It happens rarely that we get a chance to talk to a person with over 30 years of experience with coffee. Young generation of coffee entrepreneurs like ourselves gets introduced to the industry fast, taking advantage of new technologies and Internet. Therefore we could not but feel humbled comparing our knowledge to Simon Wakefield who spent his childhood on coffee farms all around the world.
On the way to DRWakefield, on a rainy morning in London, we walked over Tower Bridge and went through Borough Market passing by the corner Monmouth cafe. Undoubtedly a founding member of London’s speciality coffee scene, it is the café and roastery where it all started for many people including Gwilym Davies and Markus Reuter. What a pity we were late for our day of coffee trading and we could not stop for a morning coffee.
Nevertheless we did not have to wait for our morning cup for long, taking a turn after the next bridge we found a white painted building with DRWakefield sign on the door bell. We rang it, awaiting a talk with three Q graders. The topic being their expertise we felt humbled, but in a minute we were welcomed by a friendly team and were sat down with Simon Wakefield and Henry Clifford to enjoy a freshly brewed coffee. It was a blend of Malawian coffees that the team cupped the previous day. After cupping all the coffees separately they create a blend with them. This construction often brings surprising and unexpected taste quality.
Simon visited a coffee plantation for the first time when he was only six years old. What a family vacation that must have been! Since then he went through various jobs and professions, he helped to create SCAE and he became the first SCAE co-ordinator of the UK chapter. Simon was one of the interviewees in the brilliant coffee documentary Black Gold. Although working with coffee for that long even his team is sometimes surprised by the knowledge he has got. Having not visited any coffee origins ourselves yet we had to ask about the biggest surprises he experienced with clients joining him in those countries for the first time. Simon explained it is often rather cultural difference and warmth climate that surprise people. You get often sick and you need to be prepared to drive many kilometres in four-wheel drives.

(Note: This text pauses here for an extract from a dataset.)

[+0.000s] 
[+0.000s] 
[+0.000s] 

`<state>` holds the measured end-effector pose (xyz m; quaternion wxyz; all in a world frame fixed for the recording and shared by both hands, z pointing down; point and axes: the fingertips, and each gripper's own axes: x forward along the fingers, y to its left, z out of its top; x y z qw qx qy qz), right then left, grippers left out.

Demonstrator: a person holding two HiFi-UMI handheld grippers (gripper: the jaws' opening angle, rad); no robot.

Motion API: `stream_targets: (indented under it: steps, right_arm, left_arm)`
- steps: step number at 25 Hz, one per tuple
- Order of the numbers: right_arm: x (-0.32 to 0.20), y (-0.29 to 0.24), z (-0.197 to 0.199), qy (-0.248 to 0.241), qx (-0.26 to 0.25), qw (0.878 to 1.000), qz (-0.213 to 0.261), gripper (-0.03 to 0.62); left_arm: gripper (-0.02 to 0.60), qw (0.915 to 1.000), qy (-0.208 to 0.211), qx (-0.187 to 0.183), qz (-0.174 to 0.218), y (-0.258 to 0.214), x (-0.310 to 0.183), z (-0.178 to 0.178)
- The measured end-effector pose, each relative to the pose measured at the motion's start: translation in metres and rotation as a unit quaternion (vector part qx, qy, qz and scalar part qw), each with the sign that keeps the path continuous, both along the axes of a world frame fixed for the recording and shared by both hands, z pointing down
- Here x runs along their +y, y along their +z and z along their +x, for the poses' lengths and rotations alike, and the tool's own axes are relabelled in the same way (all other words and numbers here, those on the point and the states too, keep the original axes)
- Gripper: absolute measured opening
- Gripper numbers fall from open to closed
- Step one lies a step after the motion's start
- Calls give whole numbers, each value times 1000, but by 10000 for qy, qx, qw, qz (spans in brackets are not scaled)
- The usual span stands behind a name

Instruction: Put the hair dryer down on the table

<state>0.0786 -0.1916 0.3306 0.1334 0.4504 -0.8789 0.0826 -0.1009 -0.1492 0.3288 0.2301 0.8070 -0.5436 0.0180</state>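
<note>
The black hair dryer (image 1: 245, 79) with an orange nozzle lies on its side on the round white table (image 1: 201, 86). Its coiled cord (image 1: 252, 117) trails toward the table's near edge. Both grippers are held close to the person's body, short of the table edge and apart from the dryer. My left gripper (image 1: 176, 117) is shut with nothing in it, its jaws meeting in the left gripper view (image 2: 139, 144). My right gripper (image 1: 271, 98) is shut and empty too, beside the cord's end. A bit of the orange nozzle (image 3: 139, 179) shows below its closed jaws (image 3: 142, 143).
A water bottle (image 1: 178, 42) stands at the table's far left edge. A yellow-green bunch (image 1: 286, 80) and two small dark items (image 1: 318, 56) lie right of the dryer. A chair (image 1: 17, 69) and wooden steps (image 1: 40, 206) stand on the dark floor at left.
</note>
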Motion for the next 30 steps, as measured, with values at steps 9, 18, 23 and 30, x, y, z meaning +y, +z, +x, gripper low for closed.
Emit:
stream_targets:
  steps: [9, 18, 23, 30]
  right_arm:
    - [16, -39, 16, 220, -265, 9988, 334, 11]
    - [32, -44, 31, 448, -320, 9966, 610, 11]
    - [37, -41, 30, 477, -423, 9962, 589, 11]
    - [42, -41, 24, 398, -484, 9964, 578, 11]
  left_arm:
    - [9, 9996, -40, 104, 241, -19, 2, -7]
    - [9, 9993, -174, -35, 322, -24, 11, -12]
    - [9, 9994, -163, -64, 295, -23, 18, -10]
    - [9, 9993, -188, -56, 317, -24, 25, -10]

Talking about another misconception of coffee farmers, William Hobby offered his point of view: “People think that most farmers in Africa are poor. It may be true in our terms, they don’t have that much of possessions, they live much simpler lives then we do. However they are pretty successful in what they do and live quality lives within their standards.” Will spent over 7 years working with coffee in Kenya and Tanzania, he knows what he is talking about and his insight was very interesting.
The whole operation of the trading company consists of, obviously, coffee trading and logistics, quality control and administration. At least one trader out of five is always present at the trading desk, working his laptop. This job could not be more different from the cupping side. Both tasks need to be done pretty systematically but each of the activities requires different skills and activates different senses. The team goes through at least one cupping every day, often they hold several a day.
That happens in the coffee lab next door where we headed after the chat. Thierry Akroman, Quality Control Officer, prepared a cupping that featured coffees from all over the world while Derick Fredricks was roasting samples on a Probat Sample Roaster for the next day of cupping. We were also told a story connected to each of the coffees and we slowly realised how little we really know. We got to know and see the lower grade coffees from Kenya that Will brought with him to the UK. It is not everyday you get to try a coffee of lower grade, since these are not usually brought from Kenya buy green beans buyers. Also we got our small batch of roasted speciality robusta to taste back home. Those two samples were very interesting to cup in terms of exploring our sensory palates.
We came to DRW for an introductory visit and we came back with newly gained information and inspiration. We wanted to find a partner that would help us understand better the coffee chain that is worked in the coffee industry and we are now sure we found such a partner in DRW.